Route to: llm-evaluation-metrics
- Covers summarization metrics (ROUGE, BERTScore)
- Human evaluation
- LLM-as-judge
Example 5: User asks about context limits
User: "My documents are 50,000 tokens but my model only supports 8k context. What do I do?"
Route to: context-window-management
- Covers summarization, chunking, hierarchical context
Example 6: User asks about speed
User: "My LLM inference is too slow (500ms per request). How can I make it faster?"
Route to: llm-inference-optimization
- Covers quantization, batching, KV cache, speculative decoding
Example 7: User asks about safety
User: "Users are trying to jailbreak my LLM to bypass content filters. How do I prevent this?"
Route to: llm-safety-alignment
- Covers prompt injection prevention, jailbreak detection, guardrails
Multiple Skills May Apply
Sometimes multiple skills are relevant:
Example: "I'm building a RAG system and need to evaluate retrieval quality."
- Primary:
rag-architecture-patterns(RAG architecture) - Secondary:
llm-evaluation-metrics(retrieval metrics: MRR, NDCG)
Example: "I'm fine-tuning an LLM but context exceeds 4k tokens."
- Primary:
llm-finetuning-strategies(fine-tuning process) - Secondary:
context-window-management(handling long contexts)
Example: "My RAG system is slow and I need better prompts for the generation step."
- Primary:
rag-architecture-patterns(RAG architecture) - Secondary:
llm-inference-optimization(speed optimization) - Tertiary:
prompt-engineering-patterns(generation prompts)
Approach: Start with the primary skill, then reference secondary skills as needed.
Common Task Patterns
Pattern 1: Building an LLM application
- Start with prompt-engineering-patterns (get prompt right first)
- If prompts insufficient → llm-finetuning-strategies (customize model)
- If need external knowledge → rag-architecture-patterns (add retrieval)
- Validate quality → llm-evaluation-metrics (measure performance)
- Optimize speed → llm-inference-optimization (reduce latency)
- Add safety → llm-safety-alignment (guardrails)
Pattern 2: Improving existing LLM system
- Identify bottleneck:
- Quality issue → prompt-engineering-patterns or llm-finetuning-strategies
- Knowledge gap → rag-architecture-patterns
- Context overflow → context-window-management
- Slow inference → llm-inference-optimization
- Safety concern → llm-safety-alignment
- Apply specialized skill
- Measure improvement → llm-evaluation-metrics
Pattern 3: LLM research/experimentation
- Design evaluation → llm-evaluation-metrics (metrics first!)

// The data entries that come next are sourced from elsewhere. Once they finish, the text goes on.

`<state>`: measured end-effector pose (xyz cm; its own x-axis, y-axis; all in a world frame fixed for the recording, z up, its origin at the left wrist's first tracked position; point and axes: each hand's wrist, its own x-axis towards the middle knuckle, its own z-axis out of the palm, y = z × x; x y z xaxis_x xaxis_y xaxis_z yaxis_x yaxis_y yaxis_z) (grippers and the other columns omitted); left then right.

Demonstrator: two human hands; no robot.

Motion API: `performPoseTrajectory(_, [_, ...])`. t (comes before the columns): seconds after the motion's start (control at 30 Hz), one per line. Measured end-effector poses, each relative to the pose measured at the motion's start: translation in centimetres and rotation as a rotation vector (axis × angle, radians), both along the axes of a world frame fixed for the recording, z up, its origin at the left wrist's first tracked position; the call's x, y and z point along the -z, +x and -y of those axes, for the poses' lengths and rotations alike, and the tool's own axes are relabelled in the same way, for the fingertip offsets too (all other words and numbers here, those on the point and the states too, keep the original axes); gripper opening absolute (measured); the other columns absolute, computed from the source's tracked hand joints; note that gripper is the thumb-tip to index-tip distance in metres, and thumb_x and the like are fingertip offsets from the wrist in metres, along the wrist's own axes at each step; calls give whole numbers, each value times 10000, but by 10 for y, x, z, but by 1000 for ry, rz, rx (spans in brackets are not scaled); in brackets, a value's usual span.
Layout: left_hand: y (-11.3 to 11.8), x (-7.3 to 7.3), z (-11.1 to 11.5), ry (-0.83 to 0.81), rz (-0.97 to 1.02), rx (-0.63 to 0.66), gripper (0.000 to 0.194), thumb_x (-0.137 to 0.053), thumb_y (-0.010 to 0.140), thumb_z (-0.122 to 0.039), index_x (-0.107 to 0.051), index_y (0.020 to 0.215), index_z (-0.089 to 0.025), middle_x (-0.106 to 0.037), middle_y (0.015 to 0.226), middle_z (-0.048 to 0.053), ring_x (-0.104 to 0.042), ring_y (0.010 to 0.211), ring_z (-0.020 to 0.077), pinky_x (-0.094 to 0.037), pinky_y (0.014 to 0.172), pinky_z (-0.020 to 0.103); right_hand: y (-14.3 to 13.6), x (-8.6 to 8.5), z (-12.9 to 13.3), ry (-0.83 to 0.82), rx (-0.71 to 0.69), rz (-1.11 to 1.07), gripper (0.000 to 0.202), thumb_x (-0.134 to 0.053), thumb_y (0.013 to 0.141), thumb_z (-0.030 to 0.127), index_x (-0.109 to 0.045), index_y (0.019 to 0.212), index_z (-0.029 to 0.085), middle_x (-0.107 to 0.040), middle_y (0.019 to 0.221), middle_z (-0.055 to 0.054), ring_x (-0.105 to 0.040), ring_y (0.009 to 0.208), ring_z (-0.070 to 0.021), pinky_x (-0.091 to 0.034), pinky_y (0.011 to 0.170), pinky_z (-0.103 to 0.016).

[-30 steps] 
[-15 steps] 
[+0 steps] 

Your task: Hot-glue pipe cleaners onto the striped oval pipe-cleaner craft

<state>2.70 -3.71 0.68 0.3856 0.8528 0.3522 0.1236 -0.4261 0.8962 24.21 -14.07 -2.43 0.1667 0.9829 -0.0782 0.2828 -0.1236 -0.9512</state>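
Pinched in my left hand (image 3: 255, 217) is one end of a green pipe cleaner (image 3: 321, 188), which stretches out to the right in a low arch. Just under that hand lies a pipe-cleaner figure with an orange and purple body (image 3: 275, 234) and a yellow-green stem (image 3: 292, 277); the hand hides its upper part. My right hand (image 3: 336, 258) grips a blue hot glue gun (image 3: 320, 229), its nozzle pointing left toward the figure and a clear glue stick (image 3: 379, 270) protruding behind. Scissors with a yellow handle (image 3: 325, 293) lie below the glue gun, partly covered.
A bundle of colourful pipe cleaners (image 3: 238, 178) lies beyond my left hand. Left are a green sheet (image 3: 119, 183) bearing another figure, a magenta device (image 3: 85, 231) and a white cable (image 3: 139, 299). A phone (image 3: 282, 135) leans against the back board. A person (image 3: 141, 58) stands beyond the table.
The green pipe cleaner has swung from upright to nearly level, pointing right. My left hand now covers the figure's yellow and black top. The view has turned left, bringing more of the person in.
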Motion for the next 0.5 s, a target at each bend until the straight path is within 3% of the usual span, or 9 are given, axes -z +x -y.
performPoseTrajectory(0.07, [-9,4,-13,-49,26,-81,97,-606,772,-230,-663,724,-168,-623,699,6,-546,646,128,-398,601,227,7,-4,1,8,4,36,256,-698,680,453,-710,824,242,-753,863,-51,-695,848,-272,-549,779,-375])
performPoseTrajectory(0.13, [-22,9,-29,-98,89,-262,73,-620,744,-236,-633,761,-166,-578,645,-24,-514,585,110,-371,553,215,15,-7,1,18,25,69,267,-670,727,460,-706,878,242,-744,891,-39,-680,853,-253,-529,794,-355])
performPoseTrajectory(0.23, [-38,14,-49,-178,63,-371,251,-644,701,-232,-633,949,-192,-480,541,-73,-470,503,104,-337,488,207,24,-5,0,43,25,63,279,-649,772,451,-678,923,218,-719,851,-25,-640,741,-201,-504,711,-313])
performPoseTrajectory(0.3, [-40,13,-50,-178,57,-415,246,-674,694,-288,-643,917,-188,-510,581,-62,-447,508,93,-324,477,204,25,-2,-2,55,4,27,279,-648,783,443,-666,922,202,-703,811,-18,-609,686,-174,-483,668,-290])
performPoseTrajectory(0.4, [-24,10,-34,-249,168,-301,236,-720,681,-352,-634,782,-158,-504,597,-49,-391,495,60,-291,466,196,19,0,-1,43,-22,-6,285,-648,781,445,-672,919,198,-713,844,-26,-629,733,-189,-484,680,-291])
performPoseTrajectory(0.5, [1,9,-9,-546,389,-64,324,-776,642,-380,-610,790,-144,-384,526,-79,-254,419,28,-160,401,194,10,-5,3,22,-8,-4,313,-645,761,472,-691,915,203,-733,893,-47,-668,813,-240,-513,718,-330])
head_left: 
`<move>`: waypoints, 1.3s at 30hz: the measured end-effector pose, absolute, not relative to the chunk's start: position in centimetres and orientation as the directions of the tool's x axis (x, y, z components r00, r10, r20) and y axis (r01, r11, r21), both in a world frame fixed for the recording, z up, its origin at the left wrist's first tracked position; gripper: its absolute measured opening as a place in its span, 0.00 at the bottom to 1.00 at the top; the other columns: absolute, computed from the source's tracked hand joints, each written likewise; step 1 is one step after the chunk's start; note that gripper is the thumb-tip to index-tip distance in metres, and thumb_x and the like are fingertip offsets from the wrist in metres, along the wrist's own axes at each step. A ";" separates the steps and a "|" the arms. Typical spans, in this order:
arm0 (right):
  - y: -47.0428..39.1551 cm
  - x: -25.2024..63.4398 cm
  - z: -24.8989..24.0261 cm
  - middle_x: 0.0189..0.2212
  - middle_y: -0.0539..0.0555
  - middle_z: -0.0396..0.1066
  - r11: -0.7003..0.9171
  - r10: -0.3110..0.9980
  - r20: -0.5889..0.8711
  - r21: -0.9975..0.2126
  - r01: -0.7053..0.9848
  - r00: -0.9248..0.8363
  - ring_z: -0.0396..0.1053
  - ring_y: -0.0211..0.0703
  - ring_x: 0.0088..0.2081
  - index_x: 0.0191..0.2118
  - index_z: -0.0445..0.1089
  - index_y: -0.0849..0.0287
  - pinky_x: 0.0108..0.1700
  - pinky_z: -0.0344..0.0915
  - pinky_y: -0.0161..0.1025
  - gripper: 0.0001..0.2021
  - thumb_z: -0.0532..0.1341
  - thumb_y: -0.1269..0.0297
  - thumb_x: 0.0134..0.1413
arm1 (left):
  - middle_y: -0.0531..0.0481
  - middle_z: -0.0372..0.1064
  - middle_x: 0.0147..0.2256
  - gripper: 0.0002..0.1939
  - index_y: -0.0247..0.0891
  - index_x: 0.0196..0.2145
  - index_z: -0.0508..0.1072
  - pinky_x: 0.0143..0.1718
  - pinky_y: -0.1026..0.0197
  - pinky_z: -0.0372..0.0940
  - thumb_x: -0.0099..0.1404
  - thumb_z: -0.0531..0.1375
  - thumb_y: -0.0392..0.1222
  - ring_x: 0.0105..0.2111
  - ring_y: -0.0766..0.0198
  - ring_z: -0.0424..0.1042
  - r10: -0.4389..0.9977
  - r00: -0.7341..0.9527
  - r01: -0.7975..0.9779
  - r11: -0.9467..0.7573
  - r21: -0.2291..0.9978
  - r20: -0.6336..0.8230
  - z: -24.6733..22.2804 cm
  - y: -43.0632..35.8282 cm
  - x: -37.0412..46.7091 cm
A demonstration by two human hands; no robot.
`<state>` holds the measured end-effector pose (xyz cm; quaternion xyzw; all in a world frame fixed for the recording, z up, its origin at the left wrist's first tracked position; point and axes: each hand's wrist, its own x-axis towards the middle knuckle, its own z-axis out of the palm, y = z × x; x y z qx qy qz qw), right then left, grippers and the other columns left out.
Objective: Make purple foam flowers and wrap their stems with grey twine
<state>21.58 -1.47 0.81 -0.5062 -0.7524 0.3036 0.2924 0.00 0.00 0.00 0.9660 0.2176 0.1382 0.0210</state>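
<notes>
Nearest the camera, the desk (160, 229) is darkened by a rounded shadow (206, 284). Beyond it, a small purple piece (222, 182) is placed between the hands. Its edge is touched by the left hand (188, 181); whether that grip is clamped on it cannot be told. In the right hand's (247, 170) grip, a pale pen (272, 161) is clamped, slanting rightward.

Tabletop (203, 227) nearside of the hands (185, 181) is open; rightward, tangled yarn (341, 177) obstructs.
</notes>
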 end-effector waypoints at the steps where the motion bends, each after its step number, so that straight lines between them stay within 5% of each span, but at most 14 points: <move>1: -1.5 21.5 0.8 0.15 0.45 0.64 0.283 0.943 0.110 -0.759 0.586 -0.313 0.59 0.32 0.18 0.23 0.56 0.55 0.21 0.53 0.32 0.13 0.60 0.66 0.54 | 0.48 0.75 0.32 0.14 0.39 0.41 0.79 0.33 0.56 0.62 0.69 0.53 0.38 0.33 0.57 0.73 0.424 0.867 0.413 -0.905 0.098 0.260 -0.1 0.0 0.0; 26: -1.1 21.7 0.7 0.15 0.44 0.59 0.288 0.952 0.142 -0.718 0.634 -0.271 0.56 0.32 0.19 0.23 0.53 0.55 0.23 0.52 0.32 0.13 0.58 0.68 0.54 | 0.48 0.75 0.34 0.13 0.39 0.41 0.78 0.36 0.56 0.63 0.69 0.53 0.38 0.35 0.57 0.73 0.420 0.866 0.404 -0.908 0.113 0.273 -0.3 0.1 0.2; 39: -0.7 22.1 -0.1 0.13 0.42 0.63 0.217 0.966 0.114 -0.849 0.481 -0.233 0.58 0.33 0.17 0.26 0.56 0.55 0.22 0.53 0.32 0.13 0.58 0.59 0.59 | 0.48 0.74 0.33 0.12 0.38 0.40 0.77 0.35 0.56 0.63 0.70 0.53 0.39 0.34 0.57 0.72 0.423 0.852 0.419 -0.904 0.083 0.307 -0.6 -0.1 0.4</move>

- Baseline: prompt engineering → prompt-engineering-patterns
- If insufficient: fine-tuning → llm-finetuning-strategies
- Compare: RAG vs fine-tuning → Both skills
- Optimize best approach → llm-inference-optimization
Quick Reference
| Task | Primary Skill | Common Secondary Skills |
|---|---|---|
| Better outputs | prompt-engineering-patterns | llm-evaluation-metrics |
| Customize behavior | llm-finetuning-strategies | prompt-engineering-patterns |
| External knowledge | rag-architecture-patterns | context-window-management |
| Quality measurement | llm-evaluation-metrics | - |
| Long documents | context-window-management | rag-architecture-patterns |
| Faster inference | llm-inference-optimization | - |
| Safety/security | llm-safety-alignment | prompt-engineering-patterns |
Default Routing Logic
If task is unclear, ask clarifying questions:
- "What are you trying to achieve with the LLM?" (goal)
- "What problem are you facing?" (bottleneck)
- "Have you tried prompt engineering?" (start simple)
Then route to the most relevant skill.
Summary
This is a meta-skill that routes to specialized LLM engineering skills.
The 7 specialized skills:
- prompt-engineering-patterns: Effective prompting techniques
- llm-finetuning-strategies: When and how to fine-tune
- rag-architecture-patterns: Building retrieval-augmented systems
- llm-evaluation-metrics: Measuring LLM quality
- context-window-management: Handling long contexts
- llm-inference-optimization: Speed and efficiency
- llm-safety-alignment: Safety, security, alignment
When multiple skills apply: Start with the primary skill, reference others as needed.
Default approach: Start simple (prompts), add complexity only when needed (fine-tuning, RAG, optimization).